→ **WHAT IS NEEDED**:
Return each line below holding the string "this".

Items from a data source:
Segment Open

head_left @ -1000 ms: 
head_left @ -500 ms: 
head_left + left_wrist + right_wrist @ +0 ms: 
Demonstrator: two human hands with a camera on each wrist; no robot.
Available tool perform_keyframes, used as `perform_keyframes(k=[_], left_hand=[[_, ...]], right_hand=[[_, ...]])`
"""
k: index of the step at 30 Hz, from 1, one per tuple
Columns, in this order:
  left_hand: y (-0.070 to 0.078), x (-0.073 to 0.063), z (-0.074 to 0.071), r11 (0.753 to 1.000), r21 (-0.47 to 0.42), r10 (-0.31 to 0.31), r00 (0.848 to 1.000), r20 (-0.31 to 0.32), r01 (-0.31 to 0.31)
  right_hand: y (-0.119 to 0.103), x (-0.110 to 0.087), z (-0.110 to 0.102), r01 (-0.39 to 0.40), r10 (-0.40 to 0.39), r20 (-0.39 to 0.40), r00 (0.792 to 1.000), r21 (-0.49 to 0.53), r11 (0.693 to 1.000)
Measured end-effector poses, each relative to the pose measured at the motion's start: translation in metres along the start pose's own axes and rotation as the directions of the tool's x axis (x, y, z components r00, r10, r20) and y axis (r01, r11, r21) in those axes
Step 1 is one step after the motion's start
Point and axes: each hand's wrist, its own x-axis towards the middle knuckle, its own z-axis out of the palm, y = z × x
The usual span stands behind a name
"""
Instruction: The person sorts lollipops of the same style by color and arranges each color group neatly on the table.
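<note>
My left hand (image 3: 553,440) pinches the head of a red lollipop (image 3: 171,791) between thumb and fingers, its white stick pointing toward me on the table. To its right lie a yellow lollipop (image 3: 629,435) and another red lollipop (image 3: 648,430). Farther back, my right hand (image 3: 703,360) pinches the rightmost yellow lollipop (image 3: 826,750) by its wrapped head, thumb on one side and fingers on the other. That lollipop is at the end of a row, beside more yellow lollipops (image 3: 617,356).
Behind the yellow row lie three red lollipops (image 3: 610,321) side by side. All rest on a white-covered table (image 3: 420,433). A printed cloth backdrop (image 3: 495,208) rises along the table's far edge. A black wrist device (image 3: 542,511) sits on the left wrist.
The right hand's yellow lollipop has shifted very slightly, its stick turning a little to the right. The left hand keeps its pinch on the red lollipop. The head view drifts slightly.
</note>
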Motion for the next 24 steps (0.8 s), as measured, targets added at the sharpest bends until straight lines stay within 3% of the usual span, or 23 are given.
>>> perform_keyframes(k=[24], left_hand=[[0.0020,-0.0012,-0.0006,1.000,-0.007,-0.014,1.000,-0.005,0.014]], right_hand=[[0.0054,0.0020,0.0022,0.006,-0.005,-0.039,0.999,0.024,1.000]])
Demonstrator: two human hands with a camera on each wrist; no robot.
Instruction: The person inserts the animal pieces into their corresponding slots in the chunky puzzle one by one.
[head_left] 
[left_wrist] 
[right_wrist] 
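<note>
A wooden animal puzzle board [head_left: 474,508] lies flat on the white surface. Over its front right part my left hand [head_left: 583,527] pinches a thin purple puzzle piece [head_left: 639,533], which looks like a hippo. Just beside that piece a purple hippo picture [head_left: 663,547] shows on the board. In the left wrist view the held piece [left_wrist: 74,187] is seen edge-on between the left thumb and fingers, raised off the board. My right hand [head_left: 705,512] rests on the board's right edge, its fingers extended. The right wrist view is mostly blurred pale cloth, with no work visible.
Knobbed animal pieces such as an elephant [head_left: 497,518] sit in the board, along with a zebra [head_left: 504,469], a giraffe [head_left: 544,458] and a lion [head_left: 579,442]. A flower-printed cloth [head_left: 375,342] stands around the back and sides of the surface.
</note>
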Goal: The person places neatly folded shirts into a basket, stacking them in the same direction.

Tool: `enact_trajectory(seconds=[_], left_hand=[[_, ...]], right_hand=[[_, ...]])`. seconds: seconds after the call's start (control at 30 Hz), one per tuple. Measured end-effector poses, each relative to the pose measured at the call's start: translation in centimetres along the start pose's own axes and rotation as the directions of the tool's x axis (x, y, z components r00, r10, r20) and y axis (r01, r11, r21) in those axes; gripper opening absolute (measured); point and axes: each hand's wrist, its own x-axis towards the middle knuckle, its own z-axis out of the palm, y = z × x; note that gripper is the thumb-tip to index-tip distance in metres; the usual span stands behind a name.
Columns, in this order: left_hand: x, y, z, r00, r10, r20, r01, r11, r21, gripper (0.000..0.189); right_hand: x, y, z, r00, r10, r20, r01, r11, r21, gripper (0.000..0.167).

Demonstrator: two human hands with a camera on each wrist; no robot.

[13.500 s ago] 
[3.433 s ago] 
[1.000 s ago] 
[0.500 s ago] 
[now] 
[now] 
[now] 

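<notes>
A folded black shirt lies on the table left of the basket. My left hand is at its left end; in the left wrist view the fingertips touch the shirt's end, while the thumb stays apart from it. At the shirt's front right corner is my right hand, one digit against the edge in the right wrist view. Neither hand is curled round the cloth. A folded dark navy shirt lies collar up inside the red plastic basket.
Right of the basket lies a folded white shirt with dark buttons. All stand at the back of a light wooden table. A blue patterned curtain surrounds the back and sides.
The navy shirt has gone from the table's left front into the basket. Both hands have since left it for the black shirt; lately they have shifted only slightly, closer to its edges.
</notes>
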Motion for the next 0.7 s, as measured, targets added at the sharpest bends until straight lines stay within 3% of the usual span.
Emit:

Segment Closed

→ **WRITTEN ANSWER**:
Columns, in this order:
Columns, in this order: left_hand: x, y, z, r00, r10, r20, r01, r11, r21, gripper (0.000..0.189); right_hand: x, y, z, r00, r10, r20, r01, r11, r21, gripper (0.000..0.167).

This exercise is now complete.